Help To Buy Isa, which pays average bonus of £899, to be withdrawn from sale on November 30
Homebuyers have just six months left to sign up to a savings plan that comes with a 25 per cent Government bonus when they buy their first property.
The Help To Buy Isa, which has paid an average bonus of £899 since its 2015 launch, will be withdrawn from sale on November 30.
Uptake of this scheme has been less than expected. The Office for Budget Responsibility dramatically cut its forecasts as to how much it will cost the Government in bonuses. At launch, it expected to pay out £823 million in 2019/2020. Now it forecasts just £150 million.
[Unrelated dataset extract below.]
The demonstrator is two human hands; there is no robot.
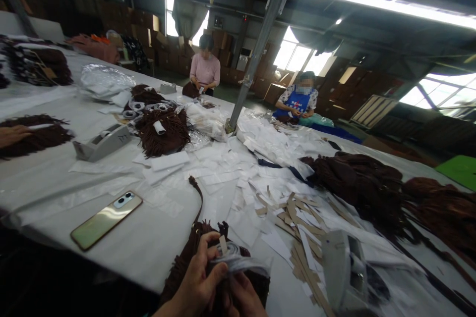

Getting on the property ladder: With a Help To Buy Isa, anyone over 16 can save up to £200 a month and benefit from the government bonus to buy a home
Those looking to get on the property ladder are confused as to how it works, research from Aldermore Bank shows. They should also grapple with the workings of the Lifetime Isa, which could give a better return.
The latter, launched in April 2017, just 16 months after the Help To Buy Isa, also pays out a 25 per cent government bonus to those purchasing their first home. But you can only get the government bonus on one of them when buying your first home. Which is better depends on how much you can afford to save and when you plan to buy.
With a Help To Buy Isa, anyone over 16 can save up to £200 a month (£1,200 in the first month) and benefit from the government bonus to buy a home up to £450,000 in London or £250,000 elsewhere. The maximum bonus over its life is £3,000.
On the full £200 a month (£2,400 a year), you qualify for a bonus of £600 each year, which is paid when you cash in your plan. You can boost this to £850 in the first year, as you can start by paying in a lump sum of £1,000.
Once you have opened a Help To Buy Isa, you can keep saving into it until November 30, 2029. You have until December 1, 2030, to claim your bonus.
The Lifetime Isa lets those aged between 18 and 39 save £4,000 each year, so the maximum annual bonus is £1,000. You qualify for the bonus if you use the money as a deposit for a first home worth no more than £450,000, or if you don’t touch it until you reach age 60.
If you use the money for anything else, there is a fierce 25 per cent penalty, which can leave you with less than you put in.
The Lifetime Isa might look better, but you must be sure you don’t want to buy in the next 12 months — the account must run for at least a year before you qualify for any bonus.
You have access to the money when you put down the deposit on your first home with the Lifetime version. A stumbling block with the Help To Buy Isa is that you only get the money when you pay for the house in full, rather than when you put down the deposit.
Both plans suitable for saving your cash deposit are available in the High Street. Only a handful — including Skipton, Newcastle and Nottingham building societies — offer the Lifetime Isa with rates around 1 per cent. Help To Buy Isas are more widely available, with best rates around 2.5 per cent at Newcastle BS, Virgin Money, Nationwide, Barclays and NatWest.